Attorney General Loretta Lynch said Wednesday that she accepted the recommendations and findings of Comey and of her career prosecutors and would not file charges against Clinton. Lynch is likely to face questions of her own next week at a separate oversight hearing of the House Judiciary Committee.
House Speaker Paul Ryan, R-Wis., has said "there are a lot more questions that need to be answered" and, in a letter to Director of National Intelligence James Clapper, requested that Clinton be barred from receiving classified briefings for the rest of the campaign - a move that "certainly constitutes appropriate sanctions." Republican presidential candidate Donald Trump complained that the system was "rigged."
The hearing served as a means to energize a conservative base that might be disillusioned with Trump, as Republicans are working to hold onto their majority in Congress.
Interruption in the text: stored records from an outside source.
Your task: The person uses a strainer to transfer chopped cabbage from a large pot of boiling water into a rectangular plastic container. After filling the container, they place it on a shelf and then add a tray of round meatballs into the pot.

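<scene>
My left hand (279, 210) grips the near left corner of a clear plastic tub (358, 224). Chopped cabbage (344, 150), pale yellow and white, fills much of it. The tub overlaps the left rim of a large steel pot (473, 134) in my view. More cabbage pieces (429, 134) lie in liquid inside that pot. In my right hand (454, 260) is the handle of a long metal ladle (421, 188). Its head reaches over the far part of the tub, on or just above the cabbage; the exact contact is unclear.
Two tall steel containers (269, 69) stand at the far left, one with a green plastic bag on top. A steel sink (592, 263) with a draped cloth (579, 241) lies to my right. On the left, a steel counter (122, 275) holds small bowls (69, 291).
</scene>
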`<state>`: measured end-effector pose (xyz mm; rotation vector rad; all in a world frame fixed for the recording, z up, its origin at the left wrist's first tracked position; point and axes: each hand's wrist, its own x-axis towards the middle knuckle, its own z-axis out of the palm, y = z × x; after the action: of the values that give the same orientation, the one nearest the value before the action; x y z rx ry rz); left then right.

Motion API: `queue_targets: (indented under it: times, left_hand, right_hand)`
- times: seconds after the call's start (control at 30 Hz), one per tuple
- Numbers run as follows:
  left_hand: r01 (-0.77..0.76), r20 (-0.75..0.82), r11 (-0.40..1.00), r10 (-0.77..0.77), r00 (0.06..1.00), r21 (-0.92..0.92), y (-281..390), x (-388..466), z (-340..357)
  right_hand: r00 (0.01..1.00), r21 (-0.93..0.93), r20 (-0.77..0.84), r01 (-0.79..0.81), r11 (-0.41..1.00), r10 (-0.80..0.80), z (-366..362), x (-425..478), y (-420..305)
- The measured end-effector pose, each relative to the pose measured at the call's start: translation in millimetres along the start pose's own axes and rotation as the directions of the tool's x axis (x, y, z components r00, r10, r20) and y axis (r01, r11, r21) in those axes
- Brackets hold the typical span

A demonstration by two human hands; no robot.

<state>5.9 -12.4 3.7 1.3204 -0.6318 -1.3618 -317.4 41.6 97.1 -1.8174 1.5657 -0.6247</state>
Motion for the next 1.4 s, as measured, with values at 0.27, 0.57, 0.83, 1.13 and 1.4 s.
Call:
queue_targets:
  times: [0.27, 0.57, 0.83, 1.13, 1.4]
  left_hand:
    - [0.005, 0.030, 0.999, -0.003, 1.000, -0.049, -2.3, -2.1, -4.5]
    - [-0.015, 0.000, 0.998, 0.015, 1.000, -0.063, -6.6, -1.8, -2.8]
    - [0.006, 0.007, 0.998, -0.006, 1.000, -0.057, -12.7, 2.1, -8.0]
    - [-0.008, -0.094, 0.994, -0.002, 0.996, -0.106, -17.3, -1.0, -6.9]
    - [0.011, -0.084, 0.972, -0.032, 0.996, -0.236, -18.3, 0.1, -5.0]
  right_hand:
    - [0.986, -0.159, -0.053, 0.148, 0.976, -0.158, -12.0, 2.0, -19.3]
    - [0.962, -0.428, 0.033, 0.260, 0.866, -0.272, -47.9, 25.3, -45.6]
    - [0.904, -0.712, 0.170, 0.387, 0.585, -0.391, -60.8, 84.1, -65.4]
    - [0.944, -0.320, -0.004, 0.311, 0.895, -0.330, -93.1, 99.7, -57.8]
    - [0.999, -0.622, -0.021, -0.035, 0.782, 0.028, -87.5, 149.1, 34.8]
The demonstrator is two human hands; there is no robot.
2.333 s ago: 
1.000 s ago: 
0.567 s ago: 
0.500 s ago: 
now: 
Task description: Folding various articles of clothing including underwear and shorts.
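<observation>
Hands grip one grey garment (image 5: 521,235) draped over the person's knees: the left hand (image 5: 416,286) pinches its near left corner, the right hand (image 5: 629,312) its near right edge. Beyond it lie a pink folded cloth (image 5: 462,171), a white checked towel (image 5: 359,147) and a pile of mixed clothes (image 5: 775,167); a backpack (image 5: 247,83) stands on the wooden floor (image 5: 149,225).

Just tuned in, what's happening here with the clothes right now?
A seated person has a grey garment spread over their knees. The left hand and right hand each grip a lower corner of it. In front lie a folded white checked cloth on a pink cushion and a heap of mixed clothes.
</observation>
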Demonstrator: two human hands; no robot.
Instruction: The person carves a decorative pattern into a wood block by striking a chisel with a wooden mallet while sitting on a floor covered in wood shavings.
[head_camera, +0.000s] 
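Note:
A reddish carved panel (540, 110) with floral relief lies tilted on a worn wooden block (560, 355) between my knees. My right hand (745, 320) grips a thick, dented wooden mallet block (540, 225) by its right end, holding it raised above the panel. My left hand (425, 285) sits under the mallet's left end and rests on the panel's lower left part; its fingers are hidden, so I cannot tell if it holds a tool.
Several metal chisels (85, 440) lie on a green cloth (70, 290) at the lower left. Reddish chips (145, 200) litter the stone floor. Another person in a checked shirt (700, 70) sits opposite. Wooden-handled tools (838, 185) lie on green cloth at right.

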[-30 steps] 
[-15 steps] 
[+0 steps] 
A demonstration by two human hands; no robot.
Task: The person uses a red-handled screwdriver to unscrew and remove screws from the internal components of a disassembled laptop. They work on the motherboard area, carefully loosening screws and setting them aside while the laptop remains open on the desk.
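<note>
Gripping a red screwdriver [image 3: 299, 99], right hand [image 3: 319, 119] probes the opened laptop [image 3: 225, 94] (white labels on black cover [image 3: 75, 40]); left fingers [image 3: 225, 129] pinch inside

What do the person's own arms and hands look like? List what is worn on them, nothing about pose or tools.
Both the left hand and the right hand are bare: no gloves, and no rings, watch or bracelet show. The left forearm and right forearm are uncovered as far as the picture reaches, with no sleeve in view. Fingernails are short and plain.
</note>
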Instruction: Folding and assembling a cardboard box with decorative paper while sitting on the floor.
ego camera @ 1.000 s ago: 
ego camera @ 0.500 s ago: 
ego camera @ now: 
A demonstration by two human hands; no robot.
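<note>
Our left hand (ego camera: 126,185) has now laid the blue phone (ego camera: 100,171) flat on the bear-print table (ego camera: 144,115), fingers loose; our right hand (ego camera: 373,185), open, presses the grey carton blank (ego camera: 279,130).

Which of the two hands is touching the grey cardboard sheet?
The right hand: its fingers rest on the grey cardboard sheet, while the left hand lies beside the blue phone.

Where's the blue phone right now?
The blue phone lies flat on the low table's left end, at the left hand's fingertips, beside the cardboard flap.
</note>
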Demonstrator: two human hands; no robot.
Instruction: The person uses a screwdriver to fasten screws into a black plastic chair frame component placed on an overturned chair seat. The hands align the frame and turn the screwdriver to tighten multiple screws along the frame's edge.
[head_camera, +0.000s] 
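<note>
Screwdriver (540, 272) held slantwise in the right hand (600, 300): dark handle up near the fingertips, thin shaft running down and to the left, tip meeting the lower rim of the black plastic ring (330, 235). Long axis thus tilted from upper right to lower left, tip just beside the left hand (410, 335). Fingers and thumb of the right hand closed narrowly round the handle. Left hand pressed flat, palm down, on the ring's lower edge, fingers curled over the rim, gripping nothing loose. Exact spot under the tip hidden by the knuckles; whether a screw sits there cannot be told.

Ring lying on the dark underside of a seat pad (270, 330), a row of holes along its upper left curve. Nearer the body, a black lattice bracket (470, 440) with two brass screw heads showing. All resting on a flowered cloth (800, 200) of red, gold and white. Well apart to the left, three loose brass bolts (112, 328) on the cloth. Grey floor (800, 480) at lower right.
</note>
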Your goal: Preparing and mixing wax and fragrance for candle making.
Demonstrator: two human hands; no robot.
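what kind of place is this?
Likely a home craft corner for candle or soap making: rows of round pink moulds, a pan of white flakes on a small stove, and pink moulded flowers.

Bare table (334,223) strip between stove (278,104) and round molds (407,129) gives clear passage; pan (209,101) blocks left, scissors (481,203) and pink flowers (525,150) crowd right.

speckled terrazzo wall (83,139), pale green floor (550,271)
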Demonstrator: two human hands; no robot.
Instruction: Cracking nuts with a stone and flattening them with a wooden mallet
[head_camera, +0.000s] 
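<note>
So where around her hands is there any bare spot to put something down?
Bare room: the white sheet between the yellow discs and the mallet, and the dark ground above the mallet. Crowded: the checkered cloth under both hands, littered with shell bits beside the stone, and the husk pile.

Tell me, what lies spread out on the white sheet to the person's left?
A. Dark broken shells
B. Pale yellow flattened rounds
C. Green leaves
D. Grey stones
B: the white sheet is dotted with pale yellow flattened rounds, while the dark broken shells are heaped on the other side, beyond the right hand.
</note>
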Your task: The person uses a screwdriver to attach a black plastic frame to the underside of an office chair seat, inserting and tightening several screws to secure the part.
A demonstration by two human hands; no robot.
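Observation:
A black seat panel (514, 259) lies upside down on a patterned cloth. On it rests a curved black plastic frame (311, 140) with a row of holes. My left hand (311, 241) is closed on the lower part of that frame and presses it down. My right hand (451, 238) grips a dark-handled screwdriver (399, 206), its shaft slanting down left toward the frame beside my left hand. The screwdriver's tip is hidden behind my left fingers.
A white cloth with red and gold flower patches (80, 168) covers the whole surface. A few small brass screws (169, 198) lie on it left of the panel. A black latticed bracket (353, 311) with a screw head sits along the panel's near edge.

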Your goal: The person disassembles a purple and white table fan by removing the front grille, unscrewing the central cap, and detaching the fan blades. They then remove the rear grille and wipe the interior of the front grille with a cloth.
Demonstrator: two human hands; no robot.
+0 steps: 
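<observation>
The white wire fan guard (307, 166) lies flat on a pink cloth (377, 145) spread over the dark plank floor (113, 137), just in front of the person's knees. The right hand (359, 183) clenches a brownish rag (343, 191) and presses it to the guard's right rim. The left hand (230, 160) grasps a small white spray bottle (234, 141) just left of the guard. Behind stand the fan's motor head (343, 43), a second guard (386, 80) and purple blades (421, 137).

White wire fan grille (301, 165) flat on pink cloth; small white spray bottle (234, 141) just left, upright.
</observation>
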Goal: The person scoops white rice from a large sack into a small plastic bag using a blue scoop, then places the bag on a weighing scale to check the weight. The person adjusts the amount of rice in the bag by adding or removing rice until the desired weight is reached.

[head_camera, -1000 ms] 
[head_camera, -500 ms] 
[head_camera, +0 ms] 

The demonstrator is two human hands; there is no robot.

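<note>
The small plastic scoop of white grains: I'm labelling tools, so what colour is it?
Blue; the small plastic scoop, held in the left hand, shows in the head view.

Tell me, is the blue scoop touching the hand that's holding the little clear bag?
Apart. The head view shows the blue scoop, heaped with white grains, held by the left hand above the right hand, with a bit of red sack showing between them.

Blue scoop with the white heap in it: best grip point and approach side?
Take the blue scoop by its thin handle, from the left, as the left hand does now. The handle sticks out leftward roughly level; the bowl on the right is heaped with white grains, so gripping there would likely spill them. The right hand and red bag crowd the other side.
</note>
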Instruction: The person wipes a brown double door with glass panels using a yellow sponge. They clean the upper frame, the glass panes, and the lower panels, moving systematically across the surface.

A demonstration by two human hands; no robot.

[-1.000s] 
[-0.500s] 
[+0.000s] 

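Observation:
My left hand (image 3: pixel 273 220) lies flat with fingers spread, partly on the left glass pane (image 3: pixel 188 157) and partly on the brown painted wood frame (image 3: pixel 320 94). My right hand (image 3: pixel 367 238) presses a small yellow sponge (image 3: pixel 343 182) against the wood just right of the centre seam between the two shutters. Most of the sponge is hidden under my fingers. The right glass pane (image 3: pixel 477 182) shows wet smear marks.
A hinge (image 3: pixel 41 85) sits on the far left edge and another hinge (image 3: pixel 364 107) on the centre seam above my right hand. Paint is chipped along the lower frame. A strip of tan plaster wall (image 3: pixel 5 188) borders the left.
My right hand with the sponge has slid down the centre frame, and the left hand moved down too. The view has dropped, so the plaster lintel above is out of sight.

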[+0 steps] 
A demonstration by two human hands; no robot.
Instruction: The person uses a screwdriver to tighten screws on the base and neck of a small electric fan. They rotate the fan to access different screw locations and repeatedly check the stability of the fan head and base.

But privately, some Republicans question the decision to pick a fight with Comey, a Republican from the Bush Justice Department with a reputation for independence.
On Tuesday, in a stinging assessment of her email practices as secretary of state, Comey rebuked Clinton and her aides for being "extremely careless" in their handling of classified information and contradicted many of the defenses and explanations she's put forward for months. But he also said there was no evidence anyone willfully or intentionally mishandled classified information and that "no reasonable prosecutor" would pursue such a case.
Comey, who served as deputy attorney general in the George W. Bush administration, was appointed in 2013 to a 10-year term as FBI director by President Barack Obama.